Podsumowanie szczytu europejskiego jest dwuznaczne. Z jednej strony, jego rezultaty nadają kierunek dalszym działaniom UE, pokazują, że rządy Północy chcą zwiększyć pomoc finansową dla Południa, że ustabilizowanie systemu bankowego stało się priorytetem, że nikt nie zaprzecza już, iż duże banki są niestabilne. Z drugiej strony, pozostaje wiele wątpliwości. Sposoby powiększania funduszu stabilizacyjnego mogą najzwyczajniej nie zadziałać, np. ubezpieczanie części wartości „nowych” obligacji może doprowadzić do strat posiadaczy „starych” papierów. Redukcja długu Grecji jest za mała, żeby wydobyć ten kraj ze ścieżki do straconej dekady. Nie wiadomo, jak odbędzie się dokapitalizowanie banków i czy proces ten nie wywoła nagłego zamrożenia akcji kredytowej, co pogłębiłoby recesję w Europie.

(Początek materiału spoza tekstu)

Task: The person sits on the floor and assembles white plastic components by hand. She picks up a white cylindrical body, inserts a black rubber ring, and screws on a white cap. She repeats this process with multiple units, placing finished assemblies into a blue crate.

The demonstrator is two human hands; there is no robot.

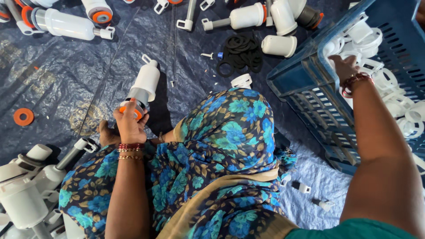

Ze świata nadchodzą dwuznaczne dane makroekonomiczne. W USA wzrost PKB wyraźnie przyspieszył w III kwartale, sięgając 2,5 proc. kwartał do kwartału (w ujęciu rocznym), wobec 1,3 proc. w drugim kwartale. Strach przed recesją ustąpił miejsca nadziejom na silniejsze odbicie. Powróciło pytanie, czy może sierpniowo- wrześniowy pesymizm nie był zbyt głeboki? Jednak Europa wyraźnie osuwa się w kierunku recesji. Pokazały to wstępne odczytu indeksów PMI za październik, który zarówno w strefie euro jak i samych Niemczech spada do poziomów wskazujących na stagnację aktywności w przemyśle i innych sektorach. Podsumowanie: ostatnie dane potwierdzają, że USA mogą lepiej poradzić sobie z kryzysem niż Europa. Choć na obu kontynentach sytuacja gospodarcza może się w najbliższych kwartałach pogarszać.
Złoty w krótkim okresie
Złoty umocnił się w ostatnim tygodniu o ok. 1 proc. w stosunku do euro ze względu na pozytywne reakcje rynku po szczycie europejskim. Kurs EUR/PLN spadł z 4,38 do 4,32 zł. W najbliższych dniach kluczowe dla złotego będą publikacje makro z USA (poniedziałek, wtorek, piątek) i czwartkowa decyzja EBC. Wydaje się, że otocznie makro nie będzie sprzyjało dalszemu zdecydowanemu umocnieniu złotego.
Prognozy
W tym tygodniu pojawi się duża liczba publikacji, które dadzą przynajmniej częściową odpowiedź na pytanie, które zadaliśmy tydzień temu: a może nie jest tak źle? W Polsce ważny będzie środowy odczyt indeksu PMI za październik. W USA pojawią się ważne dane z przemysłu (indeksy ISM dziś i we wtorek) oraz rynku pracy (piątek). W strefie euro pod lupą znajdzie się czwartkowa decyzja EBC w sprawie stóp procentowych. Inwestorzy będą szukać wskazówek, kiedy nastąpi cięcie stóp (zapewne już teraz lub w grudniu).